Your goal: The data that follows must be transcribed in full and exactly, minus the pictures.

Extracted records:
☆ ☆ ☆

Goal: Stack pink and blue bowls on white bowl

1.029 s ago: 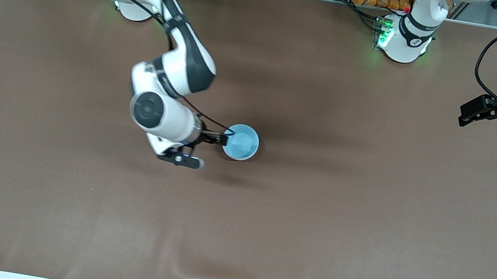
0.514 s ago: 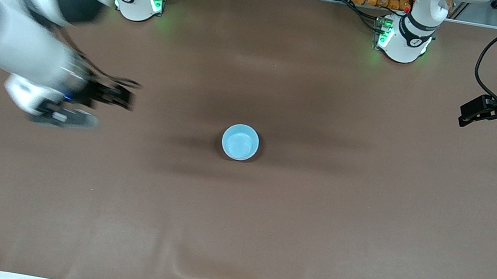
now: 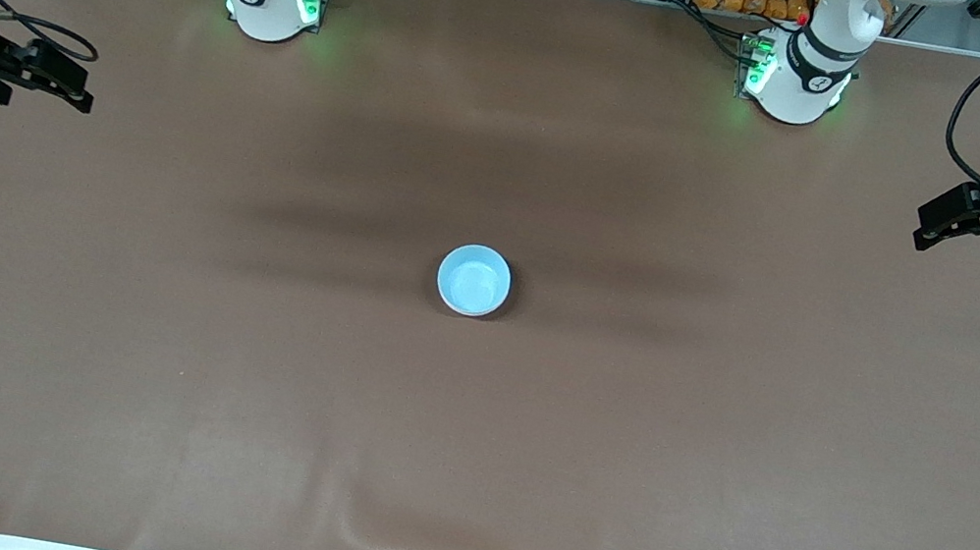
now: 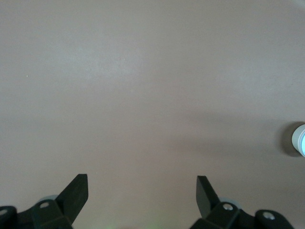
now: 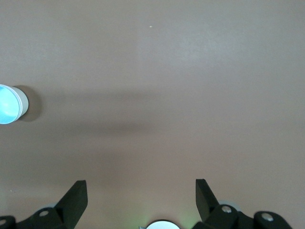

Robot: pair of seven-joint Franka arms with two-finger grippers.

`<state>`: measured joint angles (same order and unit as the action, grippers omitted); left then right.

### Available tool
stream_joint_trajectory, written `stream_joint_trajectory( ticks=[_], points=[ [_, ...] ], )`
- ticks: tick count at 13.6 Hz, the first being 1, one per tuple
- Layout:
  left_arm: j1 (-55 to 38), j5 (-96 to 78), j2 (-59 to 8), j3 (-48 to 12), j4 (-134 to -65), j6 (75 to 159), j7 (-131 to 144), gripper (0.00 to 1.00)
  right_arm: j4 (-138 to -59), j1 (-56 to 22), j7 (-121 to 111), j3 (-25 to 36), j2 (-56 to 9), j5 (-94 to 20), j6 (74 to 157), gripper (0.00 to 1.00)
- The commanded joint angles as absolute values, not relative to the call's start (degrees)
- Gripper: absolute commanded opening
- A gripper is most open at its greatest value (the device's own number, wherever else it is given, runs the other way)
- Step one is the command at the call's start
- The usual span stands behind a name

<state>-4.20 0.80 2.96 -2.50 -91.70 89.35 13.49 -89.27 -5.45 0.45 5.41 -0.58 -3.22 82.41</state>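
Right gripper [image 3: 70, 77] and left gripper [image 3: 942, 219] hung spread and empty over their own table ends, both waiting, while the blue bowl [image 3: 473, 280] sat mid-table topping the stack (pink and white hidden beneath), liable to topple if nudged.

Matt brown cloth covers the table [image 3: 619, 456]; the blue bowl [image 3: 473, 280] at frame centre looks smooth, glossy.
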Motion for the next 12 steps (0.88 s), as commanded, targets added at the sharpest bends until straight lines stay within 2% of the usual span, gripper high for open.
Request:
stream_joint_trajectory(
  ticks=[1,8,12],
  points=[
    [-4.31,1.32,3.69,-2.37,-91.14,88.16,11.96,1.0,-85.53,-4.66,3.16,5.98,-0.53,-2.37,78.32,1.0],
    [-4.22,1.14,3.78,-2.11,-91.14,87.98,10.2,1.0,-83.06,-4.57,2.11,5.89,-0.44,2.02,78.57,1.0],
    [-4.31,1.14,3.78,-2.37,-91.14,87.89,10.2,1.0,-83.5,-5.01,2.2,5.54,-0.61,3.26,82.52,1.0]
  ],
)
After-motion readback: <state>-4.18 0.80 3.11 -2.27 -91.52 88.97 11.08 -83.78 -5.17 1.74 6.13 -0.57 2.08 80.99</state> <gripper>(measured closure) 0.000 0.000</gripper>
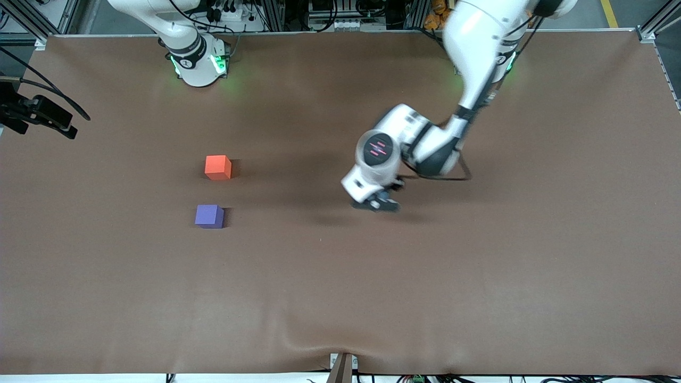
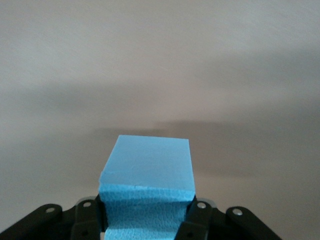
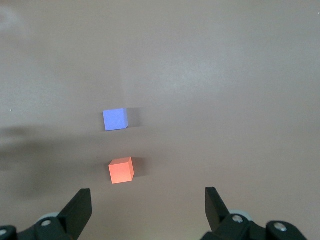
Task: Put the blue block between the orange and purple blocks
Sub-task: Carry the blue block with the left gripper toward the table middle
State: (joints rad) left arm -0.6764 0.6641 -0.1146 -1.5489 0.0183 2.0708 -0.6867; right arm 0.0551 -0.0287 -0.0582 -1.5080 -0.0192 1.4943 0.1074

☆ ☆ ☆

Result for this exercise:
Goal: Stack pink and blue bowls on white bowl

1.029 s ago: 
0.514 s ago: 
now: 
now: 
now: 

Robot: pair of seven-joint Franka arms with two-finger grippers.

`<state>`: measured joint angles (same order and unit as the action, grippers omitted); left then right.

### Available tool
stream_joint_trajectory, written `stream_joint_trajectory( ticks=[_], points=[ [_, ...] ], )`
- ticks: tick count at 13.6 Hz, the first being 1, one per tuple
- Layout:
  left_arm: j1 (-55 to 38), j5 (-96 to 78), j2 (-59 to 8), j3 (-48 to 12), j4 (-134 to -65), j6 (75 to 159), j7 (-131 to 144), gripper (0.00 to 1.00)
  right_arm: j4 (-138 to -59), j1 (-56 to 22), j7 (-121 to 111), j3 (-25 to 36), j2 (-56 to 9), j5 (-94 to 20), j6 (74 to 157), gripper (0.00 to 1.00)
- The commanded joint angles as absolute values, not relative to the call's start (degrees)
- Gripper: absolute commanded opening
- A gripper is most open at its greatest value (the device's own number, wherever else it is given, runs the other way)
- Step one is the command at the call's start
- The usual span stands behind a name

<state>-4.20 0.80 2.96 -2.50 -91.70 89.35 13.49 -89.27 -5.45 0.45 5.41 -0.58 -3.22 82.41</state>
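Right gripper [image 3: 70, 77] and left gripper [image 3: 942, 219] hung spread and empty over their own table ends, both waiting, while the blue bowl [image 3: 473, 280] sat mid-table topping the stack (pink and white hidden beneath), liable to topple if nudged.

Matt brown cloth covers the table [image 3: 619, 456]; the blue bowl [image 3: 473, 280] at frame centre looks smooth, glossy.
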Motion for the next 12 steps (0.88 s), as commanded, targets added at the sharpest bends until straight lines stay within 2% of the usual span, gripper high for open.
Request:
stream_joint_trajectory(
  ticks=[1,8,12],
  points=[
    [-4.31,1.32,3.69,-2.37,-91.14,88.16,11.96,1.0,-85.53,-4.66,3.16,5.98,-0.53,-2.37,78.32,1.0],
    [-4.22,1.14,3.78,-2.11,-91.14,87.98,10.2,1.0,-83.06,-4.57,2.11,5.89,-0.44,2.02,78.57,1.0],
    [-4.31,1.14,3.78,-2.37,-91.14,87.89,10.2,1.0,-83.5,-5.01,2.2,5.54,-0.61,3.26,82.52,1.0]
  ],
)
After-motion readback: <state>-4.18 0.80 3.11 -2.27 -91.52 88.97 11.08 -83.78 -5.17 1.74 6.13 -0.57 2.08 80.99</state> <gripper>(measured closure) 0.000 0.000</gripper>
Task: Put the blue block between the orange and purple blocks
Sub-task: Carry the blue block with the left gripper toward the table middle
State: (joints rad) left arm -0.6764 0.6641 -0.1146 -1.5489 0.0183 2.0708 -0.6867; right arm 0.0551 -0.0287 -0.0582 -1.5080 -0.0192 1.4943 0.1074

A complete answer has now been given to the exercise.